### Dataset extract
◇ ◇ ◇

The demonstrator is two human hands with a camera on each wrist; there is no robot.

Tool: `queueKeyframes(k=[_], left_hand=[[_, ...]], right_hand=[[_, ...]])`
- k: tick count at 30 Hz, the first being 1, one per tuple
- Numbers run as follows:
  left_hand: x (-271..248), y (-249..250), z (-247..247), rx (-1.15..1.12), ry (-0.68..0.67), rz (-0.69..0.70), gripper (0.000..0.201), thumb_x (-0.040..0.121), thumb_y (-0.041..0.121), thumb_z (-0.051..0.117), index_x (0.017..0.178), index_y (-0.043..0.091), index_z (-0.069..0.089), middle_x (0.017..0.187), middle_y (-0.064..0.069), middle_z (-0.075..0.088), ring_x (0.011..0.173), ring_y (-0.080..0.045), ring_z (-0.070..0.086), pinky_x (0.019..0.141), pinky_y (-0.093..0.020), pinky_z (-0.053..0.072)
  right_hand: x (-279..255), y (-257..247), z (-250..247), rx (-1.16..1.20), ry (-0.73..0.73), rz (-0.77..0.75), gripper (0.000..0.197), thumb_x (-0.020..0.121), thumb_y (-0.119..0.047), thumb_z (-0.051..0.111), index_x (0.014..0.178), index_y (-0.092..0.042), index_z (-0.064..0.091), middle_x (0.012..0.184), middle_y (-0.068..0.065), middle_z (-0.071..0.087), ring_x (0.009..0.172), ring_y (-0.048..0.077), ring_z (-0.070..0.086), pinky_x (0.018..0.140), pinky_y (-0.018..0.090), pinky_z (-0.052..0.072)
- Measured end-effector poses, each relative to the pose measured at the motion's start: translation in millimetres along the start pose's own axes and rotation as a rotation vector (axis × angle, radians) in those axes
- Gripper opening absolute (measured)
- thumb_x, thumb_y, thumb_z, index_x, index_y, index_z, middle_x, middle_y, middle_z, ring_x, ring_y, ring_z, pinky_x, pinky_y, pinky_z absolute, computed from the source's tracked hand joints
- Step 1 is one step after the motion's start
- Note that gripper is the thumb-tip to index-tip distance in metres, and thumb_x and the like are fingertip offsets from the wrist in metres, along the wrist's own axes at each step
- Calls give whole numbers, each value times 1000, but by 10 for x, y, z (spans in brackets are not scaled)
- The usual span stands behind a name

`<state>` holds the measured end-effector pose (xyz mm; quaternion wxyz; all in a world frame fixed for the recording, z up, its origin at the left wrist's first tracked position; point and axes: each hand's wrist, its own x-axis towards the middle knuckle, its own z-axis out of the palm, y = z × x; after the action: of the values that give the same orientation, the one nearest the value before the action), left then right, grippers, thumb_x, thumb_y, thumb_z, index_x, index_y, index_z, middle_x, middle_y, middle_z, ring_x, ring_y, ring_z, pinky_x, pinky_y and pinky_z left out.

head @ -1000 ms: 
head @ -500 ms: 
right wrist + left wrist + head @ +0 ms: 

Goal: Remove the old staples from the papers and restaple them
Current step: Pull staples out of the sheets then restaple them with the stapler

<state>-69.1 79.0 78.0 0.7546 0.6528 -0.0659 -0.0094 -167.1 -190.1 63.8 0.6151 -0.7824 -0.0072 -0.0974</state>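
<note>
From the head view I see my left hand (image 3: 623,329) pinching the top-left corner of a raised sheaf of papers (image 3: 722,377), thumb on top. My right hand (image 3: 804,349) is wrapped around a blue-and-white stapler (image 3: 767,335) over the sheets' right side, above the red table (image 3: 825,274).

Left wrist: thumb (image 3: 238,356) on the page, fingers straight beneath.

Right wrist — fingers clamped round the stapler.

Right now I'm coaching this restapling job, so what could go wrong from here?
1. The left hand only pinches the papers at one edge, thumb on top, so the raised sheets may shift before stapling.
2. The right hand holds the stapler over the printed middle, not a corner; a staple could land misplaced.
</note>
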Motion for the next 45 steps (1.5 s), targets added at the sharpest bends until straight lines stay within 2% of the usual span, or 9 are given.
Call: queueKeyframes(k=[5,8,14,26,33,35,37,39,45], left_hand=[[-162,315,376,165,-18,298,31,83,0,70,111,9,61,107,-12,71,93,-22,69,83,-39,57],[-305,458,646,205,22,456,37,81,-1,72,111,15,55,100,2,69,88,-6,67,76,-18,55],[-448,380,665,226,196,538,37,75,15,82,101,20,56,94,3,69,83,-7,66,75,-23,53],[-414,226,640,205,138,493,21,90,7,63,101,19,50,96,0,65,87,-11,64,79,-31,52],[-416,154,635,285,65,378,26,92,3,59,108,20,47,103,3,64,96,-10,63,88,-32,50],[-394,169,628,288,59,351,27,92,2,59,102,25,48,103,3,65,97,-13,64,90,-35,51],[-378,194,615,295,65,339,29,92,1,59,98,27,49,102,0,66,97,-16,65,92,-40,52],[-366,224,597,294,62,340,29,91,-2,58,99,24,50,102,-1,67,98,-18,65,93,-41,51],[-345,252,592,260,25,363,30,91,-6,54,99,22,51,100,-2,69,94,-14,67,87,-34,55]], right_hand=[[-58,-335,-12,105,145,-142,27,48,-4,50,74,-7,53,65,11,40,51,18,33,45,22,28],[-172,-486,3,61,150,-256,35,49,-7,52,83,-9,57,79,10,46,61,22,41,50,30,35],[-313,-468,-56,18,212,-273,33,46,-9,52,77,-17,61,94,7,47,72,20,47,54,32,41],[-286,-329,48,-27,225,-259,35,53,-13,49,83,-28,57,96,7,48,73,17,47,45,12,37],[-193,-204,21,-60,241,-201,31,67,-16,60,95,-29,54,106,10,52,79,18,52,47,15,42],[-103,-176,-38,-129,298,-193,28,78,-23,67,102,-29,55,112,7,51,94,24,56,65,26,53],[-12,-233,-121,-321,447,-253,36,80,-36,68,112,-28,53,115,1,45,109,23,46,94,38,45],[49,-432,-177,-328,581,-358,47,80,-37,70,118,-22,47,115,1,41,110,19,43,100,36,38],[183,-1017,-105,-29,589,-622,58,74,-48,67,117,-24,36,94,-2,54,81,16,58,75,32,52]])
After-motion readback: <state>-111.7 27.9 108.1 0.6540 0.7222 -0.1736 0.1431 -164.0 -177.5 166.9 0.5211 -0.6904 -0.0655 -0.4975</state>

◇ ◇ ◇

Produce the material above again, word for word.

The demonstrator is two human hands with a camera on each wrist; there is no robot.

Tool: `queueKeyframes(k=[_], left_hand=[[_, ...]], right_hand=[[_, ...]])`
- k: tick count at 30 Hz, the first being 1, one per tuple
- Numbers run as follows:
  left_hand: x (-271..248), y (-249..250), z (-247..247), rx (-1.15..1.12), ry (-0.68..0.67), rz (-0.69..0.70), gripper (0.000..0.201), thumb_x (-0.040..0.121), thumb_y (-0.041..0.121), thumb_z (-0.051..0.117), index_x (0.017..0.178), index_y (-0.043..0.091), index_z (-0.069..0.089), middle_x (0.017..0.187), middle_y (-0.064..0.069), middle_z (-0.075..0.088), ring_x (0.011..0.173), ring_y (-0.080..0.045), ring_z (-0.070..0.086), pinky_x (0.019..0.141), pinky_y (-0.093..0.020), pinky_z (-0.053..0.072)
  right_hand: x (-279..255), y (-257..247), z (-250..247), rx (-1.16..1.20), ry (-0.73..0.73), rz (-0.77..0.75), gripper (0.000..0.197), thumb_x (-0.020..0.121), thumb_y (-0.119..0.047), thumb_z (-0.051..0.111), index_x (0.014..0.178), index_y (-0.092..0.042), index_z (-0.064..0.091), middle_x (0.012..0.184), middle_y (-0.068..0.065), middle_z (-0.071..0.087), ring_x (0.009..0.172), ring_y (-0.048..0.077), ring_z (-0.070..0.086), pinky_x (0.018..0.140), pinky_y (-0.018..0.090), pinky_z (-0.052..0.072)
- Measured end-effector poses, each relative to the pose measured at the motion's start: translation in millimetres along the start pose's own axes and rotation as a rotation vector (axis × angle, radians) in those axes
- Gripper opening absolute (measured)
- thumb_x, thumb_y, thumb_z, index_x, index_y, index_z, middle_x, middle_y, middle_z, ring_x, ring_y, ring_z, pinky_x, pinky_y, pinky_z absolute, computed from the source's tracked hand joints
- Step 1 is one step after the motion's start
- Note that gripper is the thumb-tip to index-tip distance in metres, and thumb_x and the like are fingertip offsets from the wrist in metres, along the wrist's own axes at each step
- Calls give whole numbers, each value times 1000, but by 10 for x, y, z (spans in brackets are not scaled)
- The usual span stands behind a name

`<state>` holds the measured end-effector pose (xyz mm; quaternion wxyz; all in a world frame fixed for the recording, z up, its origin at the left wrist's first tracked position; point and axes: each hand's wrist, its own x-axis towards the middle knuckle, its own z-axis out of the palm, y = z × x; after the action: of the values that give the same orientation, the one nearest the value before the action), left then right, grippers, thumb_x, thumb_y, thumb_z, index_x, index_y, index_z, middle_x, middle_y, middle_z, ring_x, ring_y, ring_z, pinky_x, pinky_y and pinky_z left out.

head @ -1000 ms: 
head @ -500 ms: 
right wrist + left wrist + head @ +0 ms: 

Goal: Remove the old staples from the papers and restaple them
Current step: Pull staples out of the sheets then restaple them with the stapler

<state>-69.1 79.0 78.0 0.7546 0.6528 -0.0659 -0.0094 -167.1 -190.1 63.8 0.6151 -0.7824 -0.0072 -0.0974</state>
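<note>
From the head view I see my left hand (image 3: 623,329) pinching the top-left corner of a raised sheaf of papers (image 3: 722,377), thumb on top. My right hand (image 3: 804,349) is wrapped around a blue-and-white stapler (image 3: 767,335) over the sheets' right side, above the red table (image 3: 825,274).

Left wrist: thumb (image 3: 238,356) on the page, fingers straight beneath.

Right wrist — fingers clamped round the stapler.

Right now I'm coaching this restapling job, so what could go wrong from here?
1. The left hand only pinches the papers at one edge, thumb on top, so the raised sheets may shift before stapling.
2. The right hand holds the stapler over the printed middle, not a corner; a staple could land misplaced.
</note>
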Motion for the next 45 steps (1.5 s), targets added at the sharpest bends until straight lines stay within 2% of the usual span, or 9 are given.
Call: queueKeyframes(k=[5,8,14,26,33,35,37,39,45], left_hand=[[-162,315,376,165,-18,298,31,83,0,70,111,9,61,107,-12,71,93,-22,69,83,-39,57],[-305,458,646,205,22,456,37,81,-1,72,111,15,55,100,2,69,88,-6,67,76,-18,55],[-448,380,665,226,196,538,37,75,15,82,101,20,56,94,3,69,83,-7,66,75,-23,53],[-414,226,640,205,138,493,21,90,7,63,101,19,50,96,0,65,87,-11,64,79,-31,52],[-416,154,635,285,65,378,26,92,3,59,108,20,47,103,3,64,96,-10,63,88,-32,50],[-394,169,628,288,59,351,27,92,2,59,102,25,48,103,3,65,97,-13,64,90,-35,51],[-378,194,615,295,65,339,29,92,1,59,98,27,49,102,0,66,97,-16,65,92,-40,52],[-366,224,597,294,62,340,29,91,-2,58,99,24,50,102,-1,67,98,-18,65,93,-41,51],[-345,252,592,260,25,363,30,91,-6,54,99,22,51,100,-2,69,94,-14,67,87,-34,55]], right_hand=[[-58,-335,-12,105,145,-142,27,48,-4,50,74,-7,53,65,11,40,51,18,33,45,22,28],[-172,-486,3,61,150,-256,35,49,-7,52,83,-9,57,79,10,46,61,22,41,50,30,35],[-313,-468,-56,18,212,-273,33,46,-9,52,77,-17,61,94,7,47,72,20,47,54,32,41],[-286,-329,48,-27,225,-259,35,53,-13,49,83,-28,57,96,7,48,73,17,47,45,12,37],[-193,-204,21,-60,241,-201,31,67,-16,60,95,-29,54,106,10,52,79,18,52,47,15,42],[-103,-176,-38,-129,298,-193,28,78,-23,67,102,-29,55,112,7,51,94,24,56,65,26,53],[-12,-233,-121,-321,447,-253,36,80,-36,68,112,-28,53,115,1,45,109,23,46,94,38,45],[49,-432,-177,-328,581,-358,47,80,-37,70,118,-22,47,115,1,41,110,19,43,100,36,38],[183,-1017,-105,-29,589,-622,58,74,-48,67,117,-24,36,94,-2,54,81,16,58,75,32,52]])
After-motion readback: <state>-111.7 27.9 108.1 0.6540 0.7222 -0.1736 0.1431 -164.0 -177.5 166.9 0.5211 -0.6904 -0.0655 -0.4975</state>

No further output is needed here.